Er zijn twee soorten Lotharingers: de grote en de kleine. De kleine Lotharinger is later in de fok gekomen vanwege het handzame formaat.
De Lotharinger komt uit Frankrijk en is ontstaan uit Vlaamse reuzen, forse Franse hangoren en gevlekte slachtkonijnen. Ze hebben een bijzondere tekening met stralend witte pels, tekening op de oren, oogringen, wangstippen en een donkere vlek in de vorm van een vlinder op de snuit. Op het lichaam zit een aalstreep, vanaf de oren tot aan de staart, en op elke zijde zitten verschillende stippen die rond horen te zijn en niet in elkaar over mogen lopen. De kleuren zijn zwart, wildkleur konijngrijs, blauwgrijs, ijzergrauw, blauwgrauw, madagaskar, driekleur en tot slot havanabruin.
Als huisdier is de kleinere variant van dit ras meer in trek, omdat die niet zo zwaar is. Lotharingers zijn rustige, lieve konijnen. Ze kunnen zowel als buitenkonijn gehouden worden in een ruime ren of los in de tuin, of als huiskonijn in huis. Deze konijnen zijn door hun rustige karakter vaak wat makkelijker te koppelen aan andere konijnen, hoewel het ook bij Lotharingers nog wel eens echt niet kan klikken onderling.
Kleine Lotharinger
De kleine Lotharinger komt uit Nederland en is een stuk kleiner en daardoor een stuk handzamer.
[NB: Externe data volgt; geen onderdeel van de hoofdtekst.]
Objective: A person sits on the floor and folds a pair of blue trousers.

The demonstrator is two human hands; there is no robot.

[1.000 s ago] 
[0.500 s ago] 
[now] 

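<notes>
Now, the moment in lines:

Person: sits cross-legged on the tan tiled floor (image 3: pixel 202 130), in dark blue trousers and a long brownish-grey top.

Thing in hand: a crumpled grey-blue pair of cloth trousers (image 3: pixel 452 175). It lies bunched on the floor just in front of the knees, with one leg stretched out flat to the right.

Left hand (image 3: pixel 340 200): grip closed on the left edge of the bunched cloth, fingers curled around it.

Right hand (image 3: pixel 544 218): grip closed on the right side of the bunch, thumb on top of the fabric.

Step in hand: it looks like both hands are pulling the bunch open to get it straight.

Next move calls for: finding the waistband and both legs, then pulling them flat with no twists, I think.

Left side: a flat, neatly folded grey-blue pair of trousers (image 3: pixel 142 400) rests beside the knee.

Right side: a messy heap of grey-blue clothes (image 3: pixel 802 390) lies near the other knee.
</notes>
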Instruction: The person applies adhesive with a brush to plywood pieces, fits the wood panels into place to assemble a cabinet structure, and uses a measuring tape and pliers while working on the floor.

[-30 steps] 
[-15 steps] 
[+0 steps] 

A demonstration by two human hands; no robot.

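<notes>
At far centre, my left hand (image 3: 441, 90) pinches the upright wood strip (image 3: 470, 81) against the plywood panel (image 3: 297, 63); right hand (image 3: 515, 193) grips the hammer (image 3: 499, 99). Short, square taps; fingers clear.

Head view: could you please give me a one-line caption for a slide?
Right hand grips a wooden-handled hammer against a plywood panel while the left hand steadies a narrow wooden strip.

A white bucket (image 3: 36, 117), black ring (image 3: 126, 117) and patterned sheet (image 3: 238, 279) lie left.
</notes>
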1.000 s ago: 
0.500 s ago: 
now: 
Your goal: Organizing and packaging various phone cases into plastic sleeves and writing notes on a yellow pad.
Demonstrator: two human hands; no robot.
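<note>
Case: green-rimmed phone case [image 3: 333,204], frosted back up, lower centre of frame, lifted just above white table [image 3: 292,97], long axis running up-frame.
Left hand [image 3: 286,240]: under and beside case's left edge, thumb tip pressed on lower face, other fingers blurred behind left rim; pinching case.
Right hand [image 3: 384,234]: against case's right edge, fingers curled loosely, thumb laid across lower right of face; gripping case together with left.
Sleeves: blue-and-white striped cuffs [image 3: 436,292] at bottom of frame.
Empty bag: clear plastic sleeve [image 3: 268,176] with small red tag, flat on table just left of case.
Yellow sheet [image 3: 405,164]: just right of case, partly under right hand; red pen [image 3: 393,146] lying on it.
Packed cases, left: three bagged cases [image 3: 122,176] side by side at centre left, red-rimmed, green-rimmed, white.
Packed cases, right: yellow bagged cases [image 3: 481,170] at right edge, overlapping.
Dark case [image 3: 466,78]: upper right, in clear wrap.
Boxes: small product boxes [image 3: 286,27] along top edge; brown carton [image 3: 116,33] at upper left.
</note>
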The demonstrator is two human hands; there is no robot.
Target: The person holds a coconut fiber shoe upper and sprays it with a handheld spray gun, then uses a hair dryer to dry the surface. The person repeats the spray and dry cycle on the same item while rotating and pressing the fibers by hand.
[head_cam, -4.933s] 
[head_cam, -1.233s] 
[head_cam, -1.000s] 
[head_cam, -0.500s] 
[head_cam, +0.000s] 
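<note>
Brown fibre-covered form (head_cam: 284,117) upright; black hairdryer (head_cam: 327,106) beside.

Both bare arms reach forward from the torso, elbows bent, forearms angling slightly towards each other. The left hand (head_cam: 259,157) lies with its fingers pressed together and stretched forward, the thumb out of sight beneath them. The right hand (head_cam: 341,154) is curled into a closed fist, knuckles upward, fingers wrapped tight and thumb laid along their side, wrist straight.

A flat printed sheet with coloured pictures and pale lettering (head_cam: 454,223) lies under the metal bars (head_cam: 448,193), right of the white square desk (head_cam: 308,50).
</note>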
Het karakter van een kleine Lotharinger is iets pittiger en actiever dan dat van een grote Lotharinger, maar door het kleinere formaat zijn ze wel handzamer voor kinderen. Met genoeg aandacht en een goede leefomgeving worden het hele lieve gezelschapsdieren, waar zowel kinderen als volwassenen van kunnen genieten.